Publié le 4 septembre 2026 à 20:26

Son image ?
Sa personnalité ?
Son comportement ?
Ses intentions ?
Ou simplement sa capacité à correspondre à nos propres normes ?

Une étude récente de Terukina-Sakihara et al. (2025), portant sur les traits de personnalité et le bien-être chez des étudiants péruviens, montre quelque chose de particulièrement intéressant : même à l’intérieur d’un même pays, les relations entre certains traits de personnalité et le bien-être peuvent varier selon les contextes culturels.

Alors, imaginons deux personnes ayant grandi dans deux pays différents, avec des histoires familiales, des valeurs, des rapports à l’autorité, à la famille, aux émotions, au conflit et à l’individu différents.

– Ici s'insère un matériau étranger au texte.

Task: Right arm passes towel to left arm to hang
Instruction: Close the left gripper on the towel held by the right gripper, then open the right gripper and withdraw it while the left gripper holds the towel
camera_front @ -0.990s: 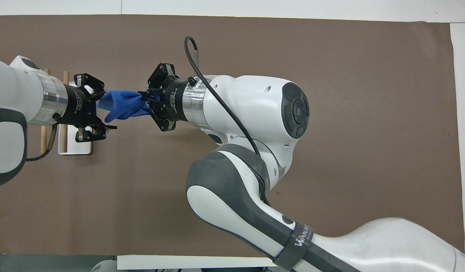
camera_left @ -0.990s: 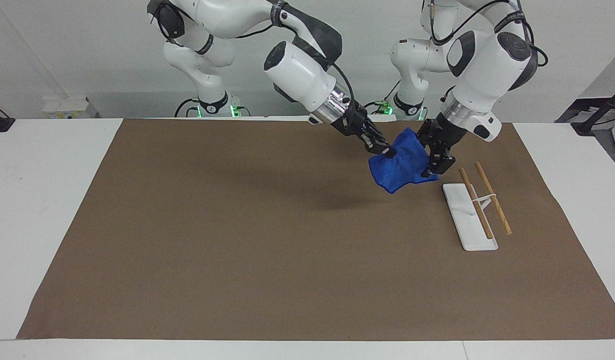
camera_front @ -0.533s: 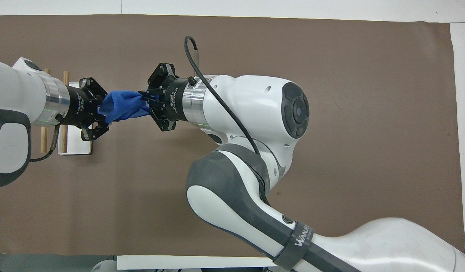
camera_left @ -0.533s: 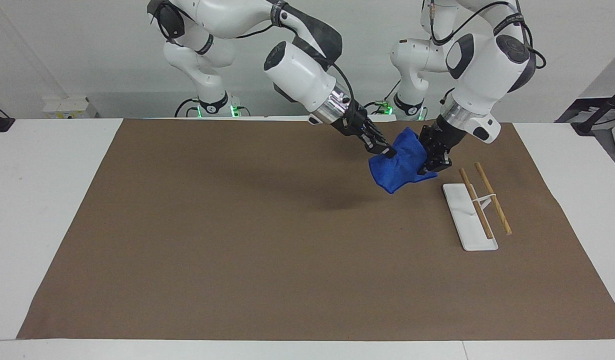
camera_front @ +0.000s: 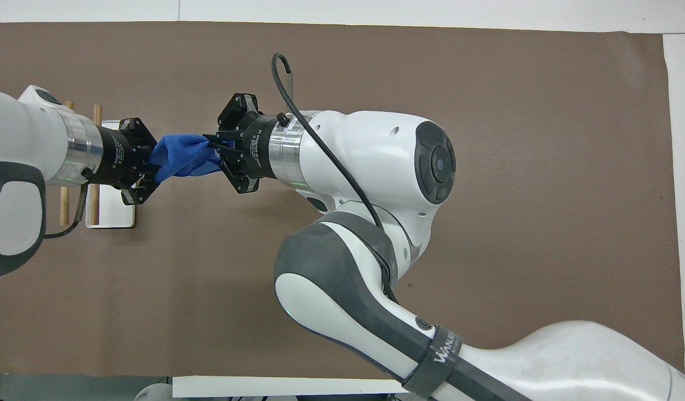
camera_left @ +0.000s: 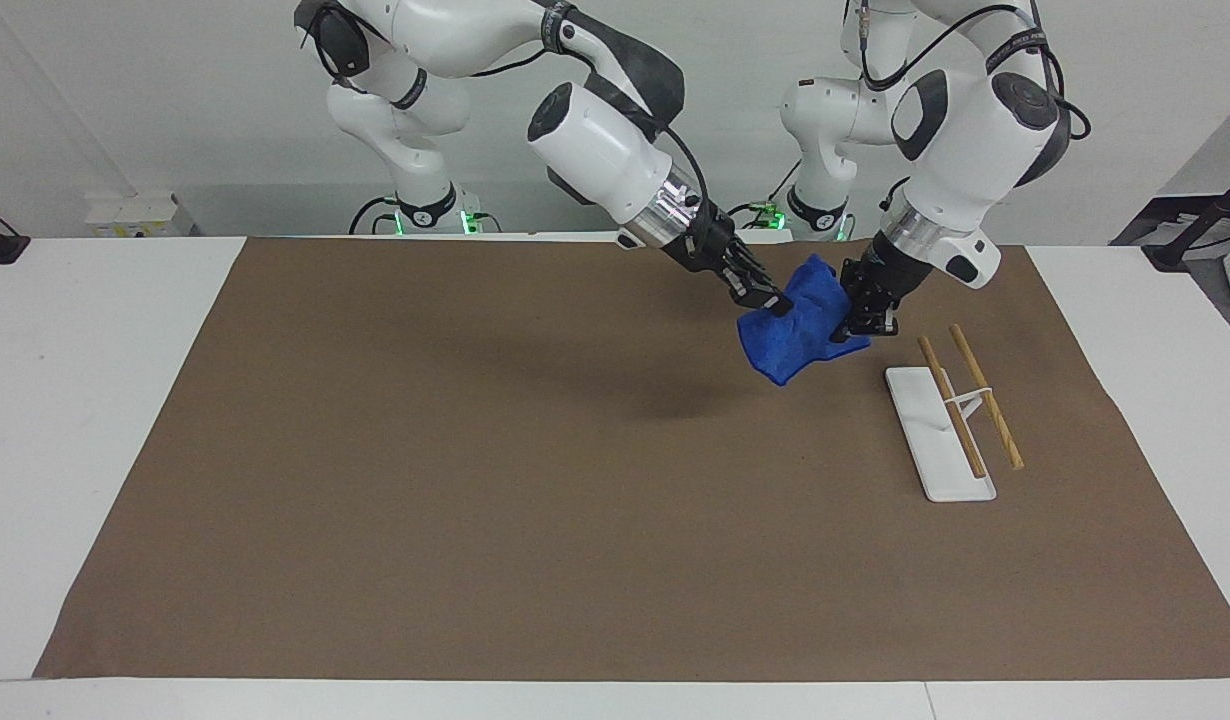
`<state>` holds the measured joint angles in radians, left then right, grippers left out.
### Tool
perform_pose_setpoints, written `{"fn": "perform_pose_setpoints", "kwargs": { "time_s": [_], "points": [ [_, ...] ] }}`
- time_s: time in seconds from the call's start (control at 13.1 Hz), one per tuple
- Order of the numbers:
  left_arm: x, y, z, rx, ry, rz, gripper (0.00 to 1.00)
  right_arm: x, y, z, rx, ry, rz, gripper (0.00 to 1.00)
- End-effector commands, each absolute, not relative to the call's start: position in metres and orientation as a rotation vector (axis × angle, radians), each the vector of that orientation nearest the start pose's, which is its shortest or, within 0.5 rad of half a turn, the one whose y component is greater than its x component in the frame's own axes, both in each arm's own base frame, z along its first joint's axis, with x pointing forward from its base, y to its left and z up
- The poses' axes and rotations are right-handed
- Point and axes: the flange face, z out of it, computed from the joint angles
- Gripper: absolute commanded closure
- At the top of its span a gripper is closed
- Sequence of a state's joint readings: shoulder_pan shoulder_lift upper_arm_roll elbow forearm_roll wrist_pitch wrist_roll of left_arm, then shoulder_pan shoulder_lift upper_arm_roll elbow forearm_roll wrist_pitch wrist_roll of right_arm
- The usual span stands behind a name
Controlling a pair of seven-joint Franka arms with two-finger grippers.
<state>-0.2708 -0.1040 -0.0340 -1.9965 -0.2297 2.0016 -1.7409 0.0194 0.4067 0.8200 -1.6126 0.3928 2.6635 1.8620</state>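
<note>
Overhead view, item: blue towel (camera_front: 182,159), held in the air over the brown mat (camera_front: 487,195) just beside the white rack (camera_front: 111,217) with two wooden rods (camera_left: 985,395), pinched at one end by the right gripper (camera_front: 215,151) and at the other by the left gripper (camera_front: 151,165), both clamped on cloth. Long axis runs gripper to gripper along the table's length, slack middle sagging down. Risk: with both ends clamped, either arm pulling away may stretch or tear the cloth; a shallow left grip may drop it on release.
</note>
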Motion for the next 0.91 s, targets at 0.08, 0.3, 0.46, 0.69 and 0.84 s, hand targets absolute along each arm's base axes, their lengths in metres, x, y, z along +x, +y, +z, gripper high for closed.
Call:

Pouvons-nous réellement interpréter leurs comportements avec exactement les mêmes lunettes ?

Une personne très conciliante peut être considérée comme empathique et respectueuse dans un contexte où l’harmonie du groupe est valorisée, mais comme manquant d’affirmation de soi dans un autre.

Une personne très directe peut être perçue comme honnête dans une culture où la franchise est valorisée, et comme agressive ou irrespectueuse dans une autre.

L’une peut penser :

« Si tu m’aimes, tu dois me dire ce que tu ressens. »

L’autre :

« Si je t’aime, je te le montre par ce que je fais. »

Qui a raison ?

Peut-être que la question n’est pas toujours de savoir qui a raison, mais de comprendre à partir de quel système de référence chacun pense avoir raison.

Cela ne signifie évidemment pas que tout comportement problématique peut être expliqué par la culture. Certaines attitudes restent blessantes, destructrices ou inacceptables.

Mais avant de transformer une différence en défaut, peut-être faudrait-il apprendre à observer davantage.

Parce qu’entre :

« Je constate quelque chose »

et

« Je sais qui tu es »

il y a un monde.

Et peut-être que nous avons oublié ce monde.